INCOME TAX PROVISION

        The provision for income taxes of $0.3 million for the three months
ended March 31, 2001 was composed entirely of foreign corporate income taxes.
The foreign corporate income taxes are a function of our international expansion
and the establishment of subsidiaries in various countries. The provision for
income taxes is based on income taxes on minimum profits the foreign operations
generated for services provided to us.

DEEMED DIVIDEND

        In March 2000, we sold 625,000 shares of series D redeemable convertible
preferred stock at $8.00 per share for which we received proceeds of $5.0
million. At the date of issuance, we believed that the per share price of $8.00
represented the fair value of the preferred stock. After our initial public
offering process began, we reevaluated and increased the fair value of our
common stock at March 2000. The increase in fair value resulted in a beneficial
conversion feature of $2.5 million, which we recorded as a deemed dividend to
preferred stockholders in 2000. We recorded the deemed dividend at the date of
issuance by offsetting charges and credits to stockholders' equity. The
preferred stock dividend increased the net loss allocable to common stockholders
in the calculation of basic and diluted net loss per common share for the three
months ended March 31, 2000.

                         LIQUIDITY AND CAPITAL RESOURCES

        Prior to our initial public offering in September 2000, we financed our
operations primarily through sales of convertible preferred stock for net
proceeds of $166.6 million, plus equipment and working capital loans and capital
leases. Upon the closing of our initial public offering on September 29, 2000,
we received cash proceeds, net of underwriters' discounts and offering expenses,
totaling $242.5 million, and all of our convertible preferred stock was
converted into 69.6 million shares of common stock.

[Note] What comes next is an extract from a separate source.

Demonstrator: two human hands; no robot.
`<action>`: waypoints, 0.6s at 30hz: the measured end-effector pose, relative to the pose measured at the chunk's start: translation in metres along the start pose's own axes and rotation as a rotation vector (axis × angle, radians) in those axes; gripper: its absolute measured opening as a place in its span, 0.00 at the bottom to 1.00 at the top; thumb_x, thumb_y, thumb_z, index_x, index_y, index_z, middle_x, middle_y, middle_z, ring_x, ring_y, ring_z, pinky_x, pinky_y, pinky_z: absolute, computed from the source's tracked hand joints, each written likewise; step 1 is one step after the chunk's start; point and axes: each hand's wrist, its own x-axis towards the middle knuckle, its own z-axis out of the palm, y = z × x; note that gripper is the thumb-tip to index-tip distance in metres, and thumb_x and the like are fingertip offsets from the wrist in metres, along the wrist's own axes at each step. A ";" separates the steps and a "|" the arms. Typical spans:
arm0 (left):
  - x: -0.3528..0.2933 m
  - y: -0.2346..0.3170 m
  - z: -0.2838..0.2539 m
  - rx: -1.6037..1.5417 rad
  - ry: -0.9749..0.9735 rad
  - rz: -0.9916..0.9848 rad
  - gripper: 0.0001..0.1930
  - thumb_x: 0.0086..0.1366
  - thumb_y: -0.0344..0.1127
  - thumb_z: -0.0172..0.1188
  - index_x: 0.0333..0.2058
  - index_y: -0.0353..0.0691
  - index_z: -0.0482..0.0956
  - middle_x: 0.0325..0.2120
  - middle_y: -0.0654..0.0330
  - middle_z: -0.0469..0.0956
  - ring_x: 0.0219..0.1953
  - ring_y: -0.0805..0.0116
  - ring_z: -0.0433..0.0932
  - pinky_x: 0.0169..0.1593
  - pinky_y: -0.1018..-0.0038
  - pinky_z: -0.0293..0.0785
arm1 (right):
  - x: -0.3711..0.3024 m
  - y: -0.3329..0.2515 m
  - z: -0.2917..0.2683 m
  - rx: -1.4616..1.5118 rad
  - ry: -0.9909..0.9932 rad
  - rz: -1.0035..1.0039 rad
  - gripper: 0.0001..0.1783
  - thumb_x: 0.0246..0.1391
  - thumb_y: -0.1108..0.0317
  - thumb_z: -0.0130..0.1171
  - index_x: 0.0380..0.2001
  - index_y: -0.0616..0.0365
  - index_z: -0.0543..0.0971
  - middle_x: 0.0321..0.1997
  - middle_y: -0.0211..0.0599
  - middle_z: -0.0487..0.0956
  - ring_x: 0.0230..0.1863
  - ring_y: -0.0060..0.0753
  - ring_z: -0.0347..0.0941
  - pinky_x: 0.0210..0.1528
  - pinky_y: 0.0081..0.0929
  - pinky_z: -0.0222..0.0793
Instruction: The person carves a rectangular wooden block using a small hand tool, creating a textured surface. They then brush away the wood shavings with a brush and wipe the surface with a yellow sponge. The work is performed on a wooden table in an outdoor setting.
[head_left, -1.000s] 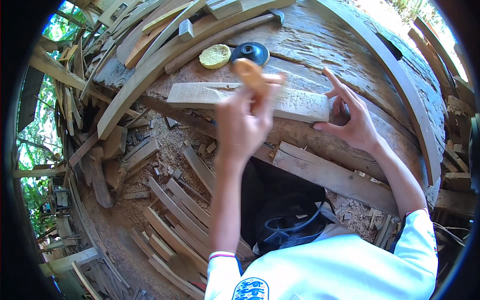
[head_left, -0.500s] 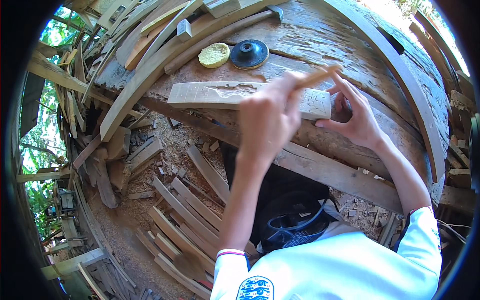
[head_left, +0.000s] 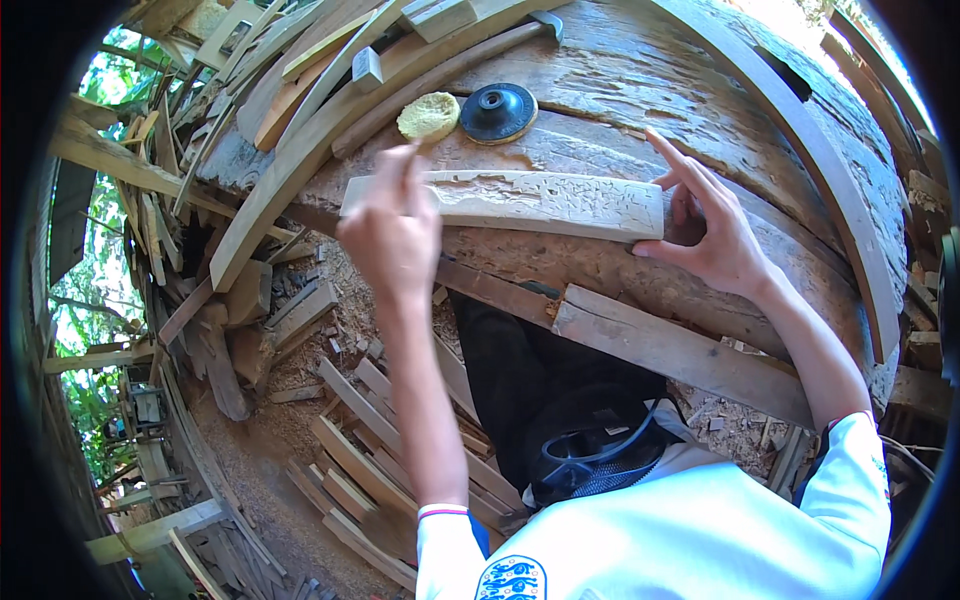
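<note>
A pale, slightly curved piece of wood (head_left: 540, 200) lies across the worn wooden bench (head_left: 600, 85), its top face pitted with hollows and marks. My left hand (head_left: 390, 230) is closed in a fist over the left end of the piece, round a thin brown wooden stick (head_left: 412, 165). What the stick's lower end looks like is hidden by the hand. At the opposite end, my right hand (head_left: 715, 225) grips the piece between thumb and fingers, with the index finger raised. Beyond the piece sit a round yellow pad (head_left: 428, 117) and a black backing disc (head_left: 498, 111).
A long curved timber (head_left: 270, 195) and a wooden-handled tool (head_left: 440, 85) lie at the left. Another curved strip (head_left: 820, 170) arches along the right. A plank (head_left: 680, 350) runs along the near side. Several cut strips (head_left: 370, 460) lie on the sawdust-covered floor.
My left hand has swept left along the piece with the stick, from near its right half to its left end. My right hand stays at the right end.
</note>
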 end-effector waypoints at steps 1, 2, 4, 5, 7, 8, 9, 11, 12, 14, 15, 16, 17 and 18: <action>-0.009 0.020 0.012 0.036 0.023 0.131 0.14 0.69 0.32 0.68 0.51 0.57 0.87 0.36 0.60 0.91 0.30 0.60 0.90 0.33 0.65 0.85 | -0.001 0.001 0.000 -0.006 -0.001 0.004 0.65 0.46 0.57 0.85 0.84 0.41 0.57 0.48 0.35 0.78 0.35 0.27 0.68 0.44 0.30 0.74; -0.015 0.047 0.013 -0.060 -0.041 0.125 0.16 0.67 0.31 0.69 0.52 0.56 0.87 0.35 0.59 0.91 0.29 0.62 0.90 0.33 0.67 0.85 | -0.001 0.000 -0.001 -0.006 0.002 0.005 0.65 0.46 0.57 0.85 0.84 0.40 0.57 0.49 0.36 0.78 0.35 0.27 0.68 0.44 0.30 0.74; -0.025 0.095 0.016 -0.293 -0.183 0.129 0.15 0.67 0.30 0.69 0.51 0.54 0.87 0.31 0.59 0.89 0.27 0.63 0.89 0.32 0.67 0.83 | -0.001 0.003 -0.001 -0.008 0.004 0.008 0.65 0.46 0.57 0.85 0.84 0.40 0.57 0.49 0.36 0.78 0.35 0.27 0.68 0.44 0.30 0.74; -0.031 0.112 0.021 -0.500 -0.140 0.152 0.06 0.74 0.40 0.69 0.46 0.51 0.89 0.25 0.61 0.87 0.23 0.69 0.86 0.28 0.69 0.77 | -0.002 0.004 0.003 0.007 -0.008 0.009 0.65 0.47 0.57 0.85 0.84 0.40 0.57 0.49 0.37 0.78 0.35 0.28 0.68 0.44 0.31 0.74; -0.029 0.128 0.016 -0.834 -0.300 0.049 0.08 0.74 0.37 0.69 0.47 0.46 0.90 0.30 0.62 0.90 0.27 0.73 0.87 0.30 0.73 0.78 | -0.002 0.003 0.000 0.014 -0.012 0.016 0.65 0.47 0.56 0.85 0.84 0.40 0.57 0.50 0.37 0.79 0.36 0.28 0.69 0.45 0.31 0.75; -0.027 0.132 0.014 -1.027 -0.374 -0.041 0.08 0.74 0.37 0.69 0.47 0.44 0.90 0.33 0.62 0.91 0.28 0.74 0.87 0.30 0.74 0.78 | -0.001 0.001 -0.001 0.002 -0.012 0.012 0.65 0.47 0.56 0.85 0.84 0.39 0.56 0.51 0.38 0.79 0.36 0.28 0.69 0.45 0.31 0.75; -0.023 0.126 0.012 -0.994 -0.381 -0.091 0.08 0.75 0.36 0.68 0.47 0.42 0.90 0.34 0.61 0.91 0.29 0.75 0.87 0.31 0.75 0.78 | -0.001 0.003 0.001 0.000 -0.011 0.010 0.65 0.47 0.56 0.85 0.84 0.39 0.56 0.51 0.38 0.79 0.36 0.28 0.69 0.46 0.31 0.75; -0.009 0.095 0.006 -0.887 -0.361 -0.159 0.08 0.77 0.37 0.67 0.47 0.41 0.89 0.35 0.60 0.91 0.30 0.77 0.86 0.31 0.79 0.76 | -0.001 0.000 -0.004 -0.024 -0.010 0.015 0.65 0.48 0.55 0.84 0.84 0.38 0.56 0.52 0.39 0.79 0.38 0.28 0.70 0.47 0.32 0.76; -0.003 0.074 0.004 -0.780 -0.318 -0.197 0.09 0.77 0.38 0.66 0.48 0.40 0.88 0.33 0.60 0.90 0.30 0.78 0.86 0.31 0.80 0.76 | -0.002 0.001 -0.006 -0.019 -0.011 0.027 0.65 0.48 0.55 0.84 0.84 0.38 0.56 0.52 0.39 0.79 0.38 0.28 0.70 0.47 0.32 0.76; 0.004 0.023 -0.008 -0.617 -0.151 -0.204 0.11 0.77 0.38 0.66 0.48 0.37 0.88 0.38 0.57 0.90 0.34 0.76 0.87 0.34 0.79 0.81 | -0.001 -0.002 -0.004 0.006 -0.027 0.031 0.65 0.47 0.55 0.85 0.84 0.38 0.56 0.52 0.38 0.79 0.38 0.28 0.70 0.47 0.31 0.76; 0.008 -0.002 -0.009 -0.514 -0.093 -0.224 0.11 0.77 0.38 0.66 0.49 0.36 0.87 0.41 0.56 0.90 0.38 0.72 0.89 0.39 0.76 0.85 | -0.001 -0.001 -0.003 -0.001 -0.019 0.025 0.65 0.47 0.55 0.85 0.84 0.38 0.56 0.53 0.38 0.79 0.37 0.28 0.70 0.46 0.31 0.76; 0.012 -0.019 -0.010 -0.470 -0.018 -0.207 0.12 0.77 0.37 0.66 0.49 0.34 0.87 0.41 0.54 0.90 0.40 0.69 0.90 0.43 0.74 0.87 | -0.002 0.002 -0.001 -0.008 -0.013 0.023 0.65 0.47 0.56 0.85 0.84 0.37 0.56 0.53 0.38 0.79 0.37 0.28 0.70 0.46 0.31 0.76; 0.014 -0.032 -0.008 -0.374 0.036 -0.188 0.12 0.77 0.39 0.66 0.49 0.36 0.87 0.39 0.55 0.90 0.39 0.69 0.90 0.41 0.73 0.86 | -0.002 0.002 0.001 -0.013 -0.009 0.015 0.65 0.47 0.56 0.85 0.84 0.37 0.56 0.53 0.38 0.79 0.36 0.28 0.70 0.46 0.31 0.76; 0.015 -0.040 -0.010 -0.276 0.094 -0.169 0.12 0.77 0.40 0.66 0.49 0.38 0.88 0.37 0.56 0.90 0.38 0.69 0.90 0.39 0.72 0.86 | -0.001 -0.001 0.002 -0.001 -0.014 0.011 0.65 0.47 0.56 0.85 0.84 0.37 0.56 0.53 0.38 0.79 0.36 0.28 0.70 0.45 0.31 0.76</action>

        We believe that we possess sufficient liquidity and capital resources to
fund our operating and working capital requirements for at least the next 12
months. We may require additional funds to support other purposes and may seek
to raise these additional funds through debt or equity financing or from other
sources. There can be no assurances that additional funding will be available at
all, or that if available, such financing will be obtainable on terms favorable
to us.

CASH, CASH EQUIVALENTS AND SHORT-TERM INVESTMENTS

        At March 31, 2001, cash, cash equivalents and short-term investments
were $250.8 million. This compares with $288.3 million at December 31, 2000.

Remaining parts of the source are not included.